Come rammenta l'ordinanza di rimessione, la Corte ha già dichiarato l'illegittimità costituzionale dell'art.44, ultimo comma, della legge 18 marzo 1968, n. 313, e dell'art. 40, terzo comma, del d.P.R. 23 dicembre 1978, n.915, nella parte in cui non consentivano al coniuge superstite di fruire della pensione di guerra quando il matrimonio, avvenuto successivamente alla data in cui erano state contratte le ferite o le malattie dalle quali era derivata la morte del militare o del civile, fosse durato, senza nascita di prole ancorchè postuma, meno di un anno (sentenza n. 450 del 1991).

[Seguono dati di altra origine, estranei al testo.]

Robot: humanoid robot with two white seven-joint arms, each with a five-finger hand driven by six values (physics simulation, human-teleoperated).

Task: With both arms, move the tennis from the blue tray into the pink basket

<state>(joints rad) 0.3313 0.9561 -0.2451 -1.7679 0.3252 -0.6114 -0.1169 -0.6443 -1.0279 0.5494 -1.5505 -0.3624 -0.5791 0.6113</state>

A fondamento di tale pronunzia fu addotto che, nella sfera personale di chi siasi risolto al matrimonio, non può e non deve sfavorevolmente incidere alcunchè di estraneo, al di fuori di quelle sole regole, anche limitative, proprie dell'istituto: il relativo vincolo, cui tra l'altro si riconnettono valori costituzionalmente protetti, è e deve rimanere frutto di una libera scelta autoresponsabile, attenendo ai diritti essenziali della persona umana ed alle sue fondamentali istanze. Tale scelta si sottrae, dunque, ad ogni forma di condizionamento indiretto ancorchè eventualmente imposto, in origine, dall'ordinamento.

 

Va ricordato, altresì, che, per le stesse ragioni, sia prima che dopo la richiamata sentenza, sono state espunte dall'ordinamento altre norme pensionistiche che, sotto il profilo dell'esigenza di una durata minima del matrimonio, ponevano limitazioni all'acquisizione del diritto a pensione da parte della vedova, sia nella regolamentazione dell'area dell'impiego pubblico che in quella del settore privato (sentenze nn. 123 del 1990, 189 del 1991 e 1 del 1992).

 

3.- Tanto premesso, osserva la Corte come nel medesimo ordine di considerazioni rientri anche la questione proposta dal giudice a quo, il cui accoglimento, con conseguente declaratoria di illegittimità costituzionale delle norme denunciate, consente, tra l'altro, di ricondurre ad omogeneità di disciplina, nell'ambito della pensionistica di guerra, le fattispecie considerate nelle norme qui impugnate, rispetto a quelle oggetto della già ricordata sentenza n. 450 del 1991.

 

PER QUESTI MOTIVI

 

LA CORTE COSTITUZIONALE

 

dichiara l'illegittimità costituzionale dell'art. 59, primo comma, della legge 18 marzo 1968, n. 313 (Riordinamento della legislazione pensionistica di guerra) e dell'art. 51, primo comma, del d.P.R. 23 dicembre 1978, n. 915 (Testo unico delle norme in materia di pensioni di guerra), limitatamente alle parole "purchè il matrimonio sia durato non meno di un anno ovvero sia nata prole ancorchè postuma".

 

Così deciso in Roma, nella sede della Corte costituzionale, Palazzo della Consulta, il 14/04/94.

 

Francesco Paolo CASAVOLA, Presidente

 

Massimo VARI, Redattore

 

Depositata in cancelleria il 28/04/94.